§ **WORK INSTRUCTIONS**
A word-for-word copy of the data is what's wanted, with no pictures.

>>

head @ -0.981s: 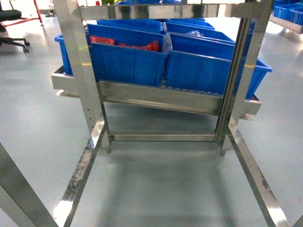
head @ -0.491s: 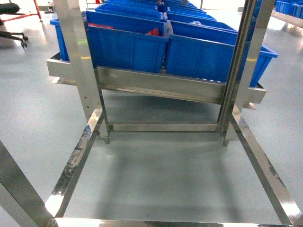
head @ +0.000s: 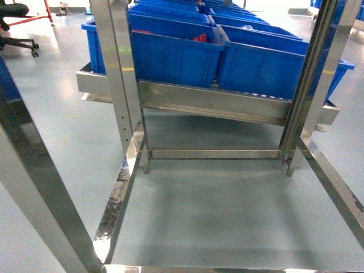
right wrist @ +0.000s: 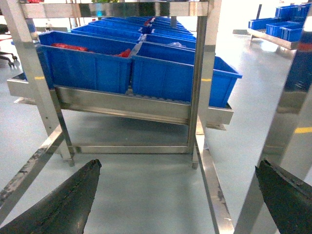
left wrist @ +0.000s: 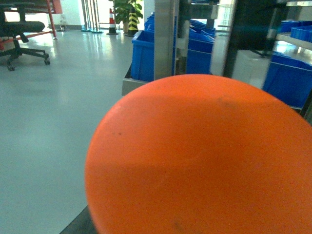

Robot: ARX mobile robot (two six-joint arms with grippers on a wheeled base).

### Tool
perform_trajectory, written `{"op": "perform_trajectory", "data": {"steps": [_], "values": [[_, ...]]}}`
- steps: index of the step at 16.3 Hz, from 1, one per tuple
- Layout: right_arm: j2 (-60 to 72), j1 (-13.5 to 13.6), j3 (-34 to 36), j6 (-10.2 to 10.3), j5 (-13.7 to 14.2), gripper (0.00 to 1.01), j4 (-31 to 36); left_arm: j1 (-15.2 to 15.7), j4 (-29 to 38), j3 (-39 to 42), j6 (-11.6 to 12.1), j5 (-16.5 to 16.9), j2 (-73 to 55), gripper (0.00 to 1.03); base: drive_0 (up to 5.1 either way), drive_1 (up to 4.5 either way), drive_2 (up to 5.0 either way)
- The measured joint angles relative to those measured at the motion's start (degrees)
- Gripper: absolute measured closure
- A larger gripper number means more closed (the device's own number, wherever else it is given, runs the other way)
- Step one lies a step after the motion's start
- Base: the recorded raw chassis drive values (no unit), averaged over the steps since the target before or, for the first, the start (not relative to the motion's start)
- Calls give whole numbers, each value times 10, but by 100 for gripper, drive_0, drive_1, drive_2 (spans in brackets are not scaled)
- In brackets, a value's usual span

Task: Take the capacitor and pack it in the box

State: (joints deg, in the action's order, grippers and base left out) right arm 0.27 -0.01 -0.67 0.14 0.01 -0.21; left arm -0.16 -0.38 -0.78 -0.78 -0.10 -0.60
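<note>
Two rows of blue bins (head: 176, 54) fill my head view, sitting on a sloped steel rack (head: 210, 102) whose uprights and floor rails frame the grey floor (head: 227, 205) below the bins. One bin on the near left of the rack holds something red (head: 200, 38). No arm or pincer shows in this view, and neither the pink box nor any capacitor is visible in any of the views.

From the left wrist, an orange rounded shape (left wrist: 204, 156) blocks most of the picture, so I cannot tell how the left pincer stands. Behind it I make out the rack's steel upright (left wrist: 165, 39), blue bins and an office chair (left wrist: 22, 34) far off on the left.

From the right wrist, both dark fingers (right wrist: 63, 200) of the right pincer (right wrist: 175, 195) sit at opposite lower corners, spread wide with nothing between them. Beyond them stands the rack with its blue bins.
</note>
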Motion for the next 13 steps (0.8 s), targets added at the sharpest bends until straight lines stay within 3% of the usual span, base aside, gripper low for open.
{"op": "perform_trajectory", "data": {"steps": [13], "values": [[0,0,0,0,0,3,-3,0,1,0,0,1,0,59,-497,249,249]]}}
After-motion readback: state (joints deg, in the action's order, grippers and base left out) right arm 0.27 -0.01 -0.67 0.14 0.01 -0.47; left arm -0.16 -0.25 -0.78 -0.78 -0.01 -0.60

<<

§ **RESPONSE**
head @ -0.981s: 
head @ -0.491s: 
head @ +0.000s: 
right wrist @ +0.000s: 
left wrist @ +0.000s: 

Robot: ARX mobile robot (two six-joint arms with grippers on a wheeled base).

### Tool
perform_trajectory, written `{"op": "perform_trajectory", "data": {"steps": [_], "values": [[_, ...]]}}`
- steps: index of the step at 16.3 Hz, from 1, one per tuple
- Layout: right_arm: j2 (-60 to 72), j1 (-13.5 to 13.6), j3 (-34 to 36), j6 (-10.2 to 10.3), j5 (-13.7 to 14.2), gripper (0.00 to 1.01), j4 (-31 to 36); left_arm: j1 (-15.2 to 15.7), j4 (-29 to 38), j3 (-39 to 42), j6 (-11.6 to 12.1), j5 (-16.5 to 16.9), j2 (-73 to 55), gripper (0.00 to 1.03); base: drive_0 (up to 5.1 either way), drive_1 (up to 4.5 either way), drive_2 (up to 5.0 either way)
- The measured joint angles relative to those measured at the motion's start (degrees)
- Gripper: absolute measured closure
- A larger gripper number means more closed (the device's own number, wherever else it is given, runs the other way)
- Step one lies a step after the motion's start
- Base: the recorded raw chassis drive values (no unit), averaged over the steps since the target before or, for the first, the start (not relative to the motion's start)
- Calls give whole numbers, each value times 10, but by 100 for gripper, drive_0, drive_1, drive_2 (spans in brackets are not scaled)
- In brackets, a value's usual span

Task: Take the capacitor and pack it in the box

State: (joints deg, in the action's order, grippers and base left out) right arm 0.27 -0.01 -0.67 0.14 0.01 -0.21; left arm -0.16 -0.38 -0.78 -0.78 -0.10 -0.60
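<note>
Two rows of blue bins (head: 176, 54) fill my head view, sitting on a sloped steel rack (head: 210, 102) whose uprights and floor rails frame the grey floor (head: 227, 205) below the bins. One bin on the near left of the rack holds something red (head: 200, 38). No arm or pincer shows in this view, and neither the pink box nor any capacitor is visible in any of the views.

From the left wrist, an orange rounded shape (left wrist: 204, 156) blocks most of the picture, so I cannot tell how the left pincer stands. Behind it I make out the rack's steel upright (left wrist: 165, 39), blue bins and an office chair (left wrist: 22, 34) far off on the left.

From the right wrist, both dark fingers (right wrist: 63, 200) of the right pincer (right wrist: 175, 195) sit at opposite lower corners, spread wide with nothing between them. Beyond them stands the rack with its blue bins.
</note>
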Motion for the next 13 steps (0.8 s), targets added at the sharpest bends until straight lines stay within 3% of the usual span, base aside, gripper low for open.
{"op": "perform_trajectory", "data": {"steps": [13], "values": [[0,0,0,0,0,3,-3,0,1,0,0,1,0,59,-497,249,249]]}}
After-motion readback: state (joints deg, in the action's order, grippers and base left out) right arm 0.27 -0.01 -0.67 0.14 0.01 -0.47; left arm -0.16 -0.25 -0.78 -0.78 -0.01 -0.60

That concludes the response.